JASON WORLEY, VICTIMS` FATHER (on the phone): We all loved Tyler and Charlie very dearly. And losing them has been absolutely devastating for
all of us. You said it earlier, you know. Tyler loved sports, you know. It`s hard to go through a summer day without taking him to a baseball field
or a - just, you know, not being able to take Charlie to dance ever again or to story time at the library. So many things that just light up our day
on a regular basis having those children around that just is gone now.
BANFIELD: Have you had any chance or any willingness to speak with Brandy about what she did?
WORLEY: I mean, if she was willing to do what she did just out of spite, I can only imagine the sheer hatred that would come out of her mouth if I
attempted to talk to her. So no, I have no interest in ever speaking to her again.
BANFIELD: You didn`t want answers and look her straight in the face and say how, how could you do this to your own children?
WORLEY: She is a very manipulative person in the best of situations. I can only imagine she would only say what she wanted to say if I ever did
confront her.
BANFIELD: Can you take me to that day in November? It`s barely a year ago, I mean, honestly. Just beyond a year ago where you awoke to the streams
from Brandy`s mother and emerged from the basement. Can you walk me through what happened next?
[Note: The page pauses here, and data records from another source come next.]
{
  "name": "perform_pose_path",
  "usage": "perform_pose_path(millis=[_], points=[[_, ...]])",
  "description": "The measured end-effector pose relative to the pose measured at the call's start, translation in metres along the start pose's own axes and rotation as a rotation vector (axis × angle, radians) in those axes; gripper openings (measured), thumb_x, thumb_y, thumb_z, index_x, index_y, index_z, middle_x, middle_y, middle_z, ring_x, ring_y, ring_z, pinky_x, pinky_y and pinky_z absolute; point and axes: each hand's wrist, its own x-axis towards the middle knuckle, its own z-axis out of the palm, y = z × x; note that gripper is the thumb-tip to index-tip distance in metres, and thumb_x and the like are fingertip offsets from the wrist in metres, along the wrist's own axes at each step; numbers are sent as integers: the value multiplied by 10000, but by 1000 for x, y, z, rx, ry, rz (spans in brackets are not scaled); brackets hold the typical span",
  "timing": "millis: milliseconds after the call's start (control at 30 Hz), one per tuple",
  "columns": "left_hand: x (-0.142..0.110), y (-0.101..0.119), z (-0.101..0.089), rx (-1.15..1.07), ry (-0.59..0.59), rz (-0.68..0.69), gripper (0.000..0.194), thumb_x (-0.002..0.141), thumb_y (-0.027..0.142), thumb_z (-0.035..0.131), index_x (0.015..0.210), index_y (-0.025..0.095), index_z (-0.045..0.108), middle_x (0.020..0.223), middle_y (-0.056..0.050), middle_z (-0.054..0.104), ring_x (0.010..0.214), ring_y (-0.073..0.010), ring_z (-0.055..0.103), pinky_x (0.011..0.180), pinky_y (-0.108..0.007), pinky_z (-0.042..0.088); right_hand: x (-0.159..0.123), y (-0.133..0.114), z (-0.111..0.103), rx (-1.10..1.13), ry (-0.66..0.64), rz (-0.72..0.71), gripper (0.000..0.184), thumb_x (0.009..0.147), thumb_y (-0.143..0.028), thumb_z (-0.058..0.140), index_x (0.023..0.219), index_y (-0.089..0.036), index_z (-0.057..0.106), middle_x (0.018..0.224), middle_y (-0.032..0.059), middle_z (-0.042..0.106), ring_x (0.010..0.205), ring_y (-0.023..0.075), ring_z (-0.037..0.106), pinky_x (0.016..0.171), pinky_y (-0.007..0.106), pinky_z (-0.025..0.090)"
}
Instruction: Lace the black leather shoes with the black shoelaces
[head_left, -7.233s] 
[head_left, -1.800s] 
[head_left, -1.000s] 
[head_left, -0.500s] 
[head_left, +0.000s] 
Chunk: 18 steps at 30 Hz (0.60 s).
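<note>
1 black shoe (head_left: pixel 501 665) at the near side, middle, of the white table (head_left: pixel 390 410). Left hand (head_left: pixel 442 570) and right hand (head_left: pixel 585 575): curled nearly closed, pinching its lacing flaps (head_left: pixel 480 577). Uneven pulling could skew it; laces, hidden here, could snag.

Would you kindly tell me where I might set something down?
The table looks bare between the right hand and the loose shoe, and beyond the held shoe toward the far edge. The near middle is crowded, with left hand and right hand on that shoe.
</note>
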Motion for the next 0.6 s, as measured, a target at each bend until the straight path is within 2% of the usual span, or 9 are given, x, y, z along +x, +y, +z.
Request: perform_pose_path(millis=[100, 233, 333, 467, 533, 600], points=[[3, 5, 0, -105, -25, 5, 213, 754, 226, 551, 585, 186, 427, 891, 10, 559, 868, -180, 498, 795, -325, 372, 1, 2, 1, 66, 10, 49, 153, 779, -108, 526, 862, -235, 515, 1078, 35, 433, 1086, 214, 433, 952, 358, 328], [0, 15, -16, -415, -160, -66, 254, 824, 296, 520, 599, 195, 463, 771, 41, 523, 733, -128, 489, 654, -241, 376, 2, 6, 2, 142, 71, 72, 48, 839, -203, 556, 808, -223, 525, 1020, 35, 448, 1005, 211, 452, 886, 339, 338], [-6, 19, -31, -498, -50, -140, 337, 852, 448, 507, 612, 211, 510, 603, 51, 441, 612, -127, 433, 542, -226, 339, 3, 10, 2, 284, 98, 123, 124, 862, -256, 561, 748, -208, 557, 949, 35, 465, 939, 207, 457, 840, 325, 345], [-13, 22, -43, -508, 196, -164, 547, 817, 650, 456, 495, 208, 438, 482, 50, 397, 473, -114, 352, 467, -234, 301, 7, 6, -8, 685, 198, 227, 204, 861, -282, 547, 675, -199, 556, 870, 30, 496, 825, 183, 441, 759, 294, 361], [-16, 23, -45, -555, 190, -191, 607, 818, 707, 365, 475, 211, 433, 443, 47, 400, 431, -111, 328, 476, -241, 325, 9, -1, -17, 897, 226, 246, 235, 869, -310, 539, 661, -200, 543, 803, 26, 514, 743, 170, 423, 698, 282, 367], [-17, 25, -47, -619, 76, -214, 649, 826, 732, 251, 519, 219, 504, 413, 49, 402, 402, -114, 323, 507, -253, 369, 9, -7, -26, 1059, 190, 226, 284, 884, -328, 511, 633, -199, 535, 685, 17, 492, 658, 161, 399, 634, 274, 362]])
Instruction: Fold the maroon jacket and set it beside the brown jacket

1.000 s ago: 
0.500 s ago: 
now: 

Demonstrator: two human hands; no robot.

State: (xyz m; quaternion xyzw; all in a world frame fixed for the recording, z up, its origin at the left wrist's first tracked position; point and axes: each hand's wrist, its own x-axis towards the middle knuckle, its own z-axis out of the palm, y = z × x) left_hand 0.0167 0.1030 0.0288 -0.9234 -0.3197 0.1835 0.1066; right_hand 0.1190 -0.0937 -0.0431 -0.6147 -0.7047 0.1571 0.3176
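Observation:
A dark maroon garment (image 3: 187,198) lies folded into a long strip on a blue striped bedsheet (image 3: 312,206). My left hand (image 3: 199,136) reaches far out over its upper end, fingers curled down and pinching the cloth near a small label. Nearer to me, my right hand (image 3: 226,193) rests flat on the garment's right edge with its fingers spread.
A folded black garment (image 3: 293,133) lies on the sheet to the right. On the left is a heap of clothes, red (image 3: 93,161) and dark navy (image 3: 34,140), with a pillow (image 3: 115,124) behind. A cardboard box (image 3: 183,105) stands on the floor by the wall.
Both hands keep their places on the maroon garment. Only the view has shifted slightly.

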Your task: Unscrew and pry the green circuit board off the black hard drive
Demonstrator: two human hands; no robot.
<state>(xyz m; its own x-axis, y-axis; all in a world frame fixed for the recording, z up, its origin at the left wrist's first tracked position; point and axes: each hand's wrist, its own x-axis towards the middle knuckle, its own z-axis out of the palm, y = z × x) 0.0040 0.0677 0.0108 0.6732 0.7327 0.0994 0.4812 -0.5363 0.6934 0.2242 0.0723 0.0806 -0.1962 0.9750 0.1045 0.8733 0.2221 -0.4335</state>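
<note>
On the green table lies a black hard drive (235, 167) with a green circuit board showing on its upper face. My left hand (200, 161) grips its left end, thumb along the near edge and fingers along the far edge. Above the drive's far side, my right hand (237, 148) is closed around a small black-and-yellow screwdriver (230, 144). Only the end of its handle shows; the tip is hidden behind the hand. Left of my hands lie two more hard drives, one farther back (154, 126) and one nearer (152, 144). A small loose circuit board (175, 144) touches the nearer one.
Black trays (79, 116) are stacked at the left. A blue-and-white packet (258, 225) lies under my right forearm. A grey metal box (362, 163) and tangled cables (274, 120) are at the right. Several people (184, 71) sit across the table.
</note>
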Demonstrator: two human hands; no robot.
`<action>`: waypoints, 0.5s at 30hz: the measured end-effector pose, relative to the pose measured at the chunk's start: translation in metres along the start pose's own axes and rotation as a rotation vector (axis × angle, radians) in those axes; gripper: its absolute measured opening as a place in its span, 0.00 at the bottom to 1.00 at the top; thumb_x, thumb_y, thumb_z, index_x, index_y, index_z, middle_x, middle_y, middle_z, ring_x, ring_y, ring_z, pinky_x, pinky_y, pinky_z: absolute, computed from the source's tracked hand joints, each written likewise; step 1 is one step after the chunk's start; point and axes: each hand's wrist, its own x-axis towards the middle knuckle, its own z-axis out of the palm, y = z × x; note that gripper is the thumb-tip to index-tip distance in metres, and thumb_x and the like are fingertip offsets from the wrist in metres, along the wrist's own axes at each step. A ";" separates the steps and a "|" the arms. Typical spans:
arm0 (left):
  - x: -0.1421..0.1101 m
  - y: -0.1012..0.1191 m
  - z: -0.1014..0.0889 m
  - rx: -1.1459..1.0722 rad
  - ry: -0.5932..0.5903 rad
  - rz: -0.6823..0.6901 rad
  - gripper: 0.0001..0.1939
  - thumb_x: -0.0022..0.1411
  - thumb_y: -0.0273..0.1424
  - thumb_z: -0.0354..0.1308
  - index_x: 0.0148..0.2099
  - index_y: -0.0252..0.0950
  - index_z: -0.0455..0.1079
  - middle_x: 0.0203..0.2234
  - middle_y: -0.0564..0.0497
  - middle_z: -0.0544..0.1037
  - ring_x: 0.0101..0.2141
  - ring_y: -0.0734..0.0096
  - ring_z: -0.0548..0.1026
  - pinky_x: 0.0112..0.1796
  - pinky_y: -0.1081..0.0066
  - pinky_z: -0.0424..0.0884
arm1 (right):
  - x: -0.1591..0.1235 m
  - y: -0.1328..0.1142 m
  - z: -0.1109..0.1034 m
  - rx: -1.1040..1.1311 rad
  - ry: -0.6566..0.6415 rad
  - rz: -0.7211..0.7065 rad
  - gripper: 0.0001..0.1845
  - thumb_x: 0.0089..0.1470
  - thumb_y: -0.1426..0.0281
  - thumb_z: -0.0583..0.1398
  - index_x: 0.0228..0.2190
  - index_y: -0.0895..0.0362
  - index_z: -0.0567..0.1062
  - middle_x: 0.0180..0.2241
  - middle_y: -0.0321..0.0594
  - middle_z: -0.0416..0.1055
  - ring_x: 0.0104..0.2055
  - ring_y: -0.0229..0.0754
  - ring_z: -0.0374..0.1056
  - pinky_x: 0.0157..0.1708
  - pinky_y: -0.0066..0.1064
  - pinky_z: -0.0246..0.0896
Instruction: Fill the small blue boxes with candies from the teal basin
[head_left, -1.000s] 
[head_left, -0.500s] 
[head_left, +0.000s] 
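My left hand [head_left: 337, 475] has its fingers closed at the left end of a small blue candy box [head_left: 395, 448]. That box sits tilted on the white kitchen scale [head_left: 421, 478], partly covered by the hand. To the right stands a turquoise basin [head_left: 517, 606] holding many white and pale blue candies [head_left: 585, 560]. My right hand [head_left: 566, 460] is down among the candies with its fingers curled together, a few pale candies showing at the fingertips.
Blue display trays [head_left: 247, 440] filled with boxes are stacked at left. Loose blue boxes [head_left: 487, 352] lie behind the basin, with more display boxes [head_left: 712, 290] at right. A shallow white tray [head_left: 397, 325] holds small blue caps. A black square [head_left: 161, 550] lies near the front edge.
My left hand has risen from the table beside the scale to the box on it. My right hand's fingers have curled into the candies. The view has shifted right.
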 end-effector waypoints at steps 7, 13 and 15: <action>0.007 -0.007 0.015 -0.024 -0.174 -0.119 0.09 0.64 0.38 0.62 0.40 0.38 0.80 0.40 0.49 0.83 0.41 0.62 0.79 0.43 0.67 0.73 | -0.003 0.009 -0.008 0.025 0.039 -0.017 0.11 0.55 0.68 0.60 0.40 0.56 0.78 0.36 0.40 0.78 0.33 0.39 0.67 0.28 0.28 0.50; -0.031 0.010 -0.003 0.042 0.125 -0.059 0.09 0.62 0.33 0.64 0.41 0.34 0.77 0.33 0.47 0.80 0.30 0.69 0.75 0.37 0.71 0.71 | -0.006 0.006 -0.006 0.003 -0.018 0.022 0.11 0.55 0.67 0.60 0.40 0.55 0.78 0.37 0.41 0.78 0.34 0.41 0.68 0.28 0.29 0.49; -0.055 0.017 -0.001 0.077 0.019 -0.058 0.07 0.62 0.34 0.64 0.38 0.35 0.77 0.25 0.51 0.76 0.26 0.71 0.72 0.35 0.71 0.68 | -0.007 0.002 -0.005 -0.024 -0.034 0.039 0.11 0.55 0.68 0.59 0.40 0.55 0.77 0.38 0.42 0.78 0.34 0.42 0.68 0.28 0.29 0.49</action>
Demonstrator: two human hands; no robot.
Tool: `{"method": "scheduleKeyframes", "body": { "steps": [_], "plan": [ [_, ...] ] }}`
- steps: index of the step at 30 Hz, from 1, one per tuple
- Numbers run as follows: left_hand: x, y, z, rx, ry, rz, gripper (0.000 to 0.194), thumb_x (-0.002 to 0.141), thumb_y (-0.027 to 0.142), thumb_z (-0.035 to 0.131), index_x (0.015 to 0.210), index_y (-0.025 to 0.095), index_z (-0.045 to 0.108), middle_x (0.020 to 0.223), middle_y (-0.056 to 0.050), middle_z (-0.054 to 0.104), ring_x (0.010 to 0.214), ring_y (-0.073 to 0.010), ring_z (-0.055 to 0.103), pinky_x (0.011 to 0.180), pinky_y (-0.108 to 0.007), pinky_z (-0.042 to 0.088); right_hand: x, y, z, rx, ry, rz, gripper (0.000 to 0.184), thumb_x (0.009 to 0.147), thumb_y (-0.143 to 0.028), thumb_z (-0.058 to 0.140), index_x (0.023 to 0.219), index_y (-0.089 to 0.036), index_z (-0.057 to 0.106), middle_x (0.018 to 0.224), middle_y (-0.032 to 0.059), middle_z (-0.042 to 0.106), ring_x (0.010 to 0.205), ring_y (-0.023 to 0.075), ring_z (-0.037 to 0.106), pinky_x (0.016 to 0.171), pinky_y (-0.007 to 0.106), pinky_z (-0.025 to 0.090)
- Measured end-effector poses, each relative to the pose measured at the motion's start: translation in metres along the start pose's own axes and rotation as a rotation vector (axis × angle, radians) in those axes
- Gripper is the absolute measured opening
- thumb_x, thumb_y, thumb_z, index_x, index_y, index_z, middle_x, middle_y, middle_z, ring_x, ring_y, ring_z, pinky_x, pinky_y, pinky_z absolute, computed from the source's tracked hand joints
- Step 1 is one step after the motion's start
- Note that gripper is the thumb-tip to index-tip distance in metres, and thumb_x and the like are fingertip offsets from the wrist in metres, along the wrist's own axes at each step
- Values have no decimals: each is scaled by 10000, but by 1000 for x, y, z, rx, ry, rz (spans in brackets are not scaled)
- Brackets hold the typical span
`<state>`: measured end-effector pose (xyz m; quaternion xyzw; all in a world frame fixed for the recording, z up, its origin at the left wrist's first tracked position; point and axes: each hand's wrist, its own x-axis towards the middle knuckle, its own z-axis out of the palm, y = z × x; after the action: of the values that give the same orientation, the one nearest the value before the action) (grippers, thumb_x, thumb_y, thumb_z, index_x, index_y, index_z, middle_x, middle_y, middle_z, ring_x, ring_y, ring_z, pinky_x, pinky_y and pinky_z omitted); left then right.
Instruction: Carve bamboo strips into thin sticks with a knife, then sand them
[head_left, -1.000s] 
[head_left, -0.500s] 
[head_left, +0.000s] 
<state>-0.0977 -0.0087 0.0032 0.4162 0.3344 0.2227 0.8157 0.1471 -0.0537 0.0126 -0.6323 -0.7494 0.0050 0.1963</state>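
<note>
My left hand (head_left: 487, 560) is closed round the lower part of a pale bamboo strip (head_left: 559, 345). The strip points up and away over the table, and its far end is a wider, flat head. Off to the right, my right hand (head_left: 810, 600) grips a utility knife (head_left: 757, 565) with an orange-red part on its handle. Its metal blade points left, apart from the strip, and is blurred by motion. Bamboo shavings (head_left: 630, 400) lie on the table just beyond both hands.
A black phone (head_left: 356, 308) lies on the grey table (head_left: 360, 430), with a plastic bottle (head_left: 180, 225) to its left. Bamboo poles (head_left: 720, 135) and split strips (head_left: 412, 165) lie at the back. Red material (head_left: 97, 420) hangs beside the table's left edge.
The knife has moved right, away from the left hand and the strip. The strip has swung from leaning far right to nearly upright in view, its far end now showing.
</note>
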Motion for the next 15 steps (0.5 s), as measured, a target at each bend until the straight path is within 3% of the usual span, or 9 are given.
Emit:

WORLEY: Yes. There were already officers in the home at the time. And I honestly don`t know why. But I refuse to leave the kitchen. And I could see
through the kitchen door to her sitting on the living room couch and I asked her what was going on. She just said back to me, now you can`t take
my children from me.
If she had read the filings, she would have known I was not asking for custody of the children. I was just asking the court to help us come to a
decision, if her and I could not. So it was never an attempt to take her children from me - for her. It was, you know, I didn`t want to take them
from her any more than I wanted her to take them from me.
[19:15:02] BANFIELD: So you were in the kitchen and you could see her. You could see officers. Could you see anything else?
WORLEY: Rosemary, her mother was there as well. Shortly after I got upstairs, an officer had taken her outside trying to get her to breathe and
to calm down. And they were worried about her health at that point.
BANFIELD: But someone had to have been looking out for you. I mean, were you warned not to go to that bedroom? Did you end up going to the bedroom
and how did the officers handle you as you emerged from the basement?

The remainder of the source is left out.